MEMS resonator with wide frequency tuning range and linear response to control voltages for use in voltage control oscillators

• Published in: Journal of micromechanics and microengineering Vol. 29; no. 12; pp. 125007 - 125020
• Main Authors: Kawakami, Kouki, Kaneuchi, Shunya, Tanigawa, Hiroshi, Suzuki, Kenichiro
• Format: Journal Article
• Language: English
• Published: IOP Publishing 01.12.2019
• Subjects: MEMS; resonator; temperature compensation; tuning electrodes; voltage control oscillator
• ISSN: 0960-1317; 1361-6439
• DOI: 10.1088/1361-6439/ab4830

In this paper, we evaluated the influence of the tuning electrodes (TEs), which are added to a resonator besides a driving electrode, on the vibration of the resonator and made use of it for the frequency compensation for temperature dependence.
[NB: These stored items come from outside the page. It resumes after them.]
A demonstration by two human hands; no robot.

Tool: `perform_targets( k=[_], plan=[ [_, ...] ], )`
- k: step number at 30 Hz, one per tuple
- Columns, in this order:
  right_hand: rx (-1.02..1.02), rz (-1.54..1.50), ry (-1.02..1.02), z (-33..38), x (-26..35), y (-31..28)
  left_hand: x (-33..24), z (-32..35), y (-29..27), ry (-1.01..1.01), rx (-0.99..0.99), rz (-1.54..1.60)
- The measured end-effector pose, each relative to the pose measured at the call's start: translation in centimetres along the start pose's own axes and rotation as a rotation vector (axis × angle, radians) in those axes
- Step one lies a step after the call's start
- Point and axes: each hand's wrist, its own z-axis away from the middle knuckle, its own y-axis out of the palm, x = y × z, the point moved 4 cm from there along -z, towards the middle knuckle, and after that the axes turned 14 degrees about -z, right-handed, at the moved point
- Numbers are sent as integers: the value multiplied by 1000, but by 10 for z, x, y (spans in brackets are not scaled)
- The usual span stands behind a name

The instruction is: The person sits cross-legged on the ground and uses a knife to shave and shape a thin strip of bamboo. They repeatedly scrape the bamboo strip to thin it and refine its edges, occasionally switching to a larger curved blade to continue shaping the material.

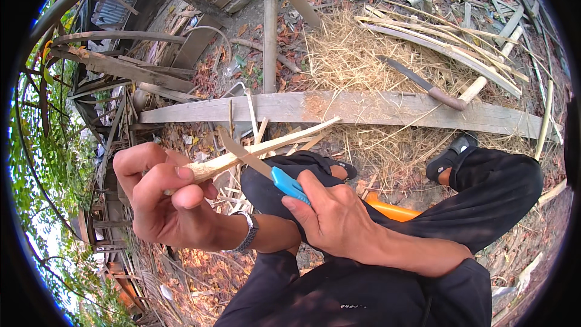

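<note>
My left hand (166,197), closed around one end, holds up a pale split wooden stick (284,140) that slants away to the right. A knife with a blue handle (289,185) is gripped in my right hand (333,212), thumb along the handle. Its flat blade (253,162) crosses the stick, just past my left fingers, and its tip points up and left. Whether the edge is cutting into the wood I cannot tell. Both hands are above my bent legs. A dark wristwatch (247,233) circles my left wrist.
Ahead lies a long grey plank (363,108). A large knife with a brown handle (448,98) rests across it. Beyond are a heap of pale shavings (345,54) and split strips (448,48). Something orange (390,208) is between my legs. Stacked timber (127,72) stands left.
</note>
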Motion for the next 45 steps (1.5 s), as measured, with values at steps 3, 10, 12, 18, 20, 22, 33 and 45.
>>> perform_targets(
  k=[3, 10, 12, 18, 20, 22, 33, 45],
  plan=[
    [-34, 242, 350, 2, -54, -11, 6, 3, -1, -64, 14, 55],
    [-163, 33, 287, 14, -58, -22, 4, 5, -1, -89, 47, -32],
    [-88, -132, 172, -1, -12, -13, 6, 3, -3, -61, 45, -17],
    [35, -175, 97, -12, 31, 4, 1, -1, 0, 4, 48, 20],
    [-23, -98, 128, -15, 14, 3, -2, -1, 3, -28, 16, 22],
    [-80, 26, 196, -12, -23, 0, -1, -1, -1, -53, 8, -23],
    [-105, -32, 229, 1, -41, 2, -3, -1, 6, -19, -12, -86],
    [-91, 97, 206, 2, -62, -13, 0, 0, 1, 5, 27, -43]
  ],
)
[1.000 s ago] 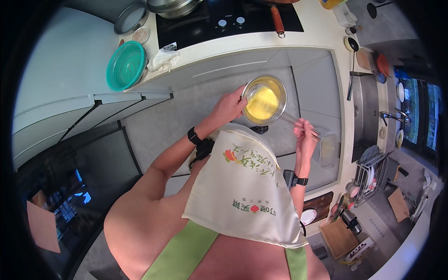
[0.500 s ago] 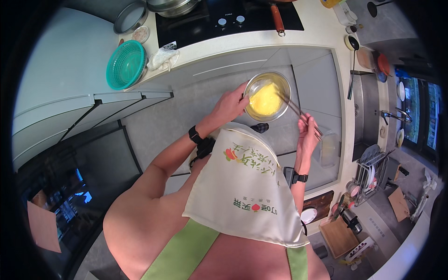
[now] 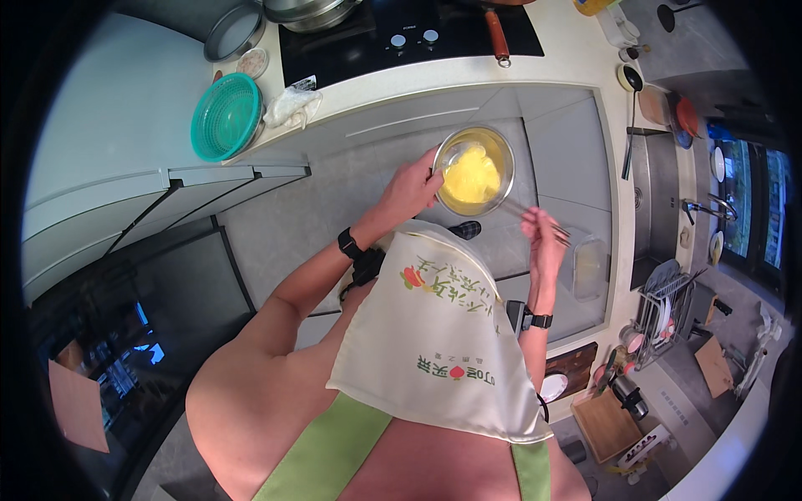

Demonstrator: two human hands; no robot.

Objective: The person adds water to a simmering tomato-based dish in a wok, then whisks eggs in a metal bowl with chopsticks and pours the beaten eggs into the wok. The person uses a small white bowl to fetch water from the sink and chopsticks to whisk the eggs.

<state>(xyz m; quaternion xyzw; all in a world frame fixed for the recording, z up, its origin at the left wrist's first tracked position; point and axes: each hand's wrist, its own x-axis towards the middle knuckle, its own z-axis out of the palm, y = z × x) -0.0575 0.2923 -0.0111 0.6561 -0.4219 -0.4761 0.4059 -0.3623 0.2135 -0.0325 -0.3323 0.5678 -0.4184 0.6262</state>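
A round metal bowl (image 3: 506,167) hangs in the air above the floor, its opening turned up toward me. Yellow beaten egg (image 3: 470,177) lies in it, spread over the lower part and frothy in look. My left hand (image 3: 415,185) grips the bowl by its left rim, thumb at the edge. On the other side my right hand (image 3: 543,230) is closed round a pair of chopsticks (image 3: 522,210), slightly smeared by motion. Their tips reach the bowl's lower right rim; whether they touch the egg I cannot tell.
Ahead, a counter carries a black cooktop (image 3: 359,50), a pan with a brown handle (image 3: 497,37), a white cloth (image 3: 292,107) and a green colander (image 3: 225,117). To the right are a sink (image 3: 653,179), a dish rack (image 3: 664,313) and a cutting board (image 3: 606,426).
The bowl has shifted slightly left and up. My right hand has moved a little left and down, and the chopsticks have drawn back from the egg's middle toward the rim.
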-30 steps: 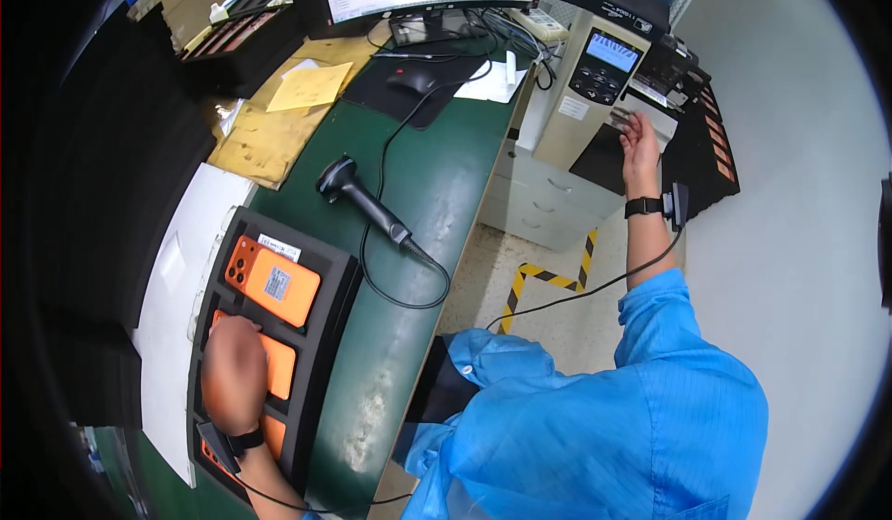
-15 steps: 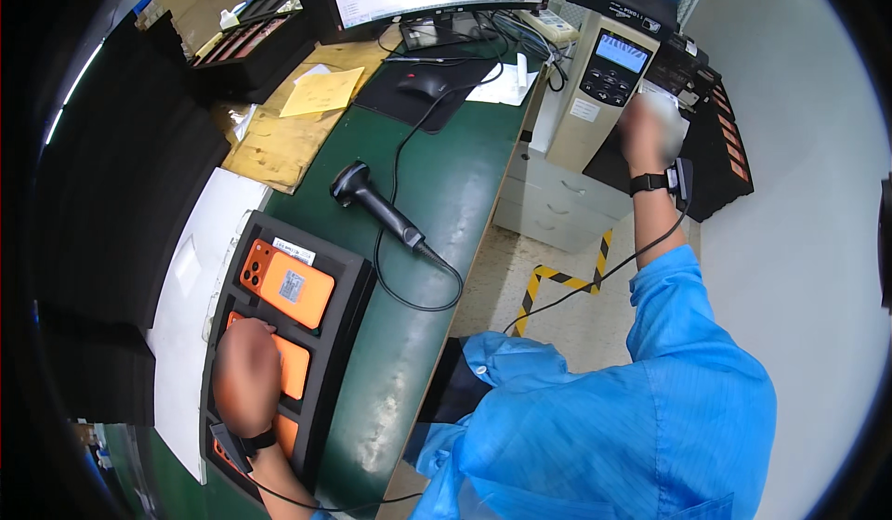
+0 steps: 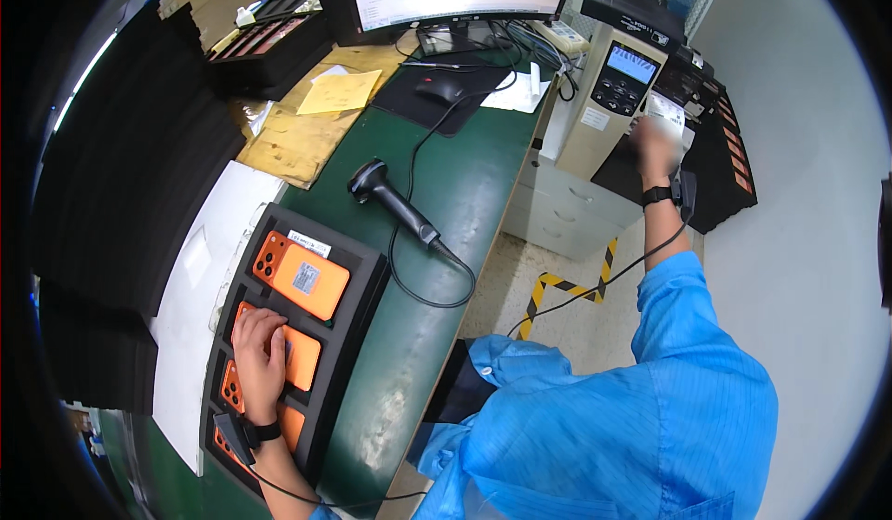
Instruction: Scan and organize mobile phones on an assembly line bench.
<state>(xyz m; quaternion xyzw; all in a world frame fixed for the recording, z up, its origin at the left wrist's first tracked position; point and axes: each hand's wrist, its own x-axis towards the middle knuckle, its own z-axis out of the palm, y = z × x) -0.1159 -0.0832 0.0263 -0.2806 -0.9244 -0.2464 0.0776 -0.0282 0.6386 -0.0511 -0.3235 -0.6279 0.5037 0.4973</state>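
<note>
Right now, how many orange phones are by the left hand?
4: far phone, second phone under the left hand, third phone next, partly covered, nearest phone mostly covered. Others may be hidden.

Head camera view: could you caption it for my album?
Left hand over an orange phone in a black tray, right hand beside a beige printer, handheld scanner between.

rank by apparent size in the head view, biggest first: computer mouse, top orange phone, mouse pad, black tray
1. Black tray
2. Mouse pad
3. Top orange phone
4. Computer mouse

The mouse pad and mouse look farther from the camera, so their true sizes may differ.
</note>
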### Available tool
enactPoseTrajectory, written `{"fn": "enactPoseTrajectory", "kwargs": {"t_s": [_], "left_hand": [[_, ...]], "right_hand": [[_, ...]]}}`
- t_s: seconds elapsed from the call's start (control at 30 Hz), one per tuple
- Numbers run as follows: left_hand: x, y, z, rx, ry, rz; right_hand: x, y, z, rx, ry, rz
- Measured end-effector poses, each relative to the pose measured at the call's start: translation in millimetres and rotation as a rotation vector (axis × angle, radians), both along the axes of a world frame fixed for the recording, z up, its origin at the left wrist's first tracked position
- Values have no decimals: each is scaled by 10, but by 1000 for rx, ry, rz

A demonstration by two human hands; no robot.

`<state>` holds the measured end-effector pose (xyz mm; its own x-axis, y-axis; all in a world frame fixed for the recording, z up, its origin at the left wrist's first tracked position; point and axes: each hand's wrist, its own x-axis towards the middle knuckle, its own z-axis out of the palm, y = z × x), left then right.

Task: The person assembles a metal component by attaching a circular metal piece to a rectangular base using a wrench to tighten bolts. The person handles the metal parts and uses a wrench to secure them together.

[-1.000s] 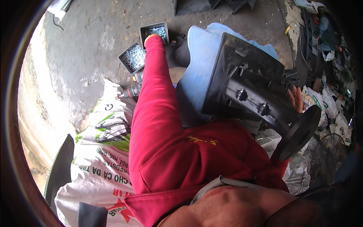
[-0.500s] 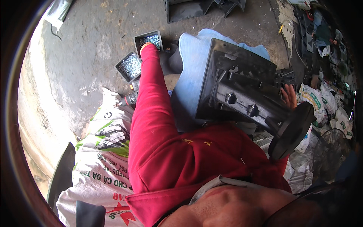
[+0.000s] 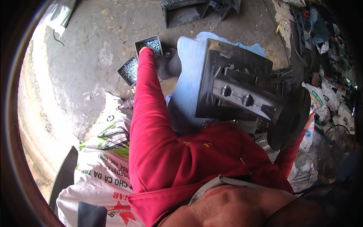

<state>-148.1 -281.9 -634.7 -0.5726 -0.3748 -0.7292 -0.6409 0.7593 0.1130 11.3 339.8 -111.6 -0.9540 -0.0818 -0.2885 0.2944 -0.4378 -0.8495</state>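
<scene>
My left hand point(image 3: 143, 50) reaches into a black bin point(image 3: 137, 44) of long bluish screws; its fingers are hidden by the sleeve and the bin. Beside it stands a second black bin point(image 3: 121, 76) of small silvery hardware. A black plastic assembly rests across my lap on a light-blue cloth point(image 3: 189, 56). It has a square plate point(image 3: 234, 53), a thick hollow arm point(image 3: 236, 96) with two round bosses, and a dark round disc point(image 3: 289, 125) at its end. My right hand point(image 3: 311, 119) is at the disc's right edge, mostly hidden behind it, so its grip cannot be made out.
A power drill point(image 3: 127, 103) lies left of my left forearm, by a printed white sack point(image 3: 94, 170). More black plastic parts point(image 3: 185, 15) lie on the floor ahead. White bags point(image 3: 315, 98) and a wire fan guard point(image 3: 336, 134) are at the right.
My right hand has moved right and nearer to me, from beside the arm to the disc's edge. The disc has swung slightly up and left. My left hand stays at the screw bin.
</scene>
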Motion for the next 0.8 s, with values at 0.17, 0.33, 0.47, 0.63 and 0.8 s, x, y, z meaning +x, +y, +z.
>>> {"fn": "enactPoseTrajectory", "kwargs": {"t_s": [0.17, 0.33, 0.47, 0.63, 0.8], "left_hand": [[196, -310, 198, 235, 102, 484], [473, 56, 2045, 1212, 583, 881], [1202, 503, 3705, 1283, 760, 810], [2110, 1257, 4911, 1095, 605, 138], [2425, 2306, 4839, 482, 1066, -619]], "right_hand": [[62, -616, 459, -171, 172, 557], [256, -1124, -193, -339, 180, 1220], [388, -2068, -320, -546, -336, 732], [478, -2404, -679, -861, -662, 624], [605, -2435, -781, -1068, -714, 570]]}}
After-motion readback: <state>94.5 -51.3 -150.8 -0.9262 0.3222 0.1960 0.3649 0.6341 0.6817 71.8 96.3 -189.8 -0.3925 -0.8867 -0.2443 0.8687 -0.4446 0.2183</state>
We first presented an analytical form for a resonator with TEs and then confirmed the results well by comparing with experimental data: the application of DC voltages to the TEs suppresses the ratio of the frequency change (RFC) over temperature owing to the negative stiffness effect. This tuning method differs from the conventional method at a point that the former can provide much wider frequency tuning range than the latter due to little change in displacement amplitude. Moreover, setting a large bias voltage is helpful for making the response to applied voltages nearly linear, resulting in decreasing the adverse influence of nonlinear relation with voltages on RFC. Such linear response greatly helps for making the design of voltage control oscillators (VCOs) in a very simple form. We demonstrated the theory by applying DC voltages of 10.3-13.1 V linearly to the TEs, through a linear amplifier with a constant gain of  −5.8, depending on the temperature of 25 °C-70 °C. The resulting RFC was successfully decreased to be less than 30 ppm over the temperature. This is approximately 1/31 of the RFC for a silicon resonator itself. This effective tuning control method is suitable for VCOs in various instruments suited for small and portable applications, for example, mobile applications etc.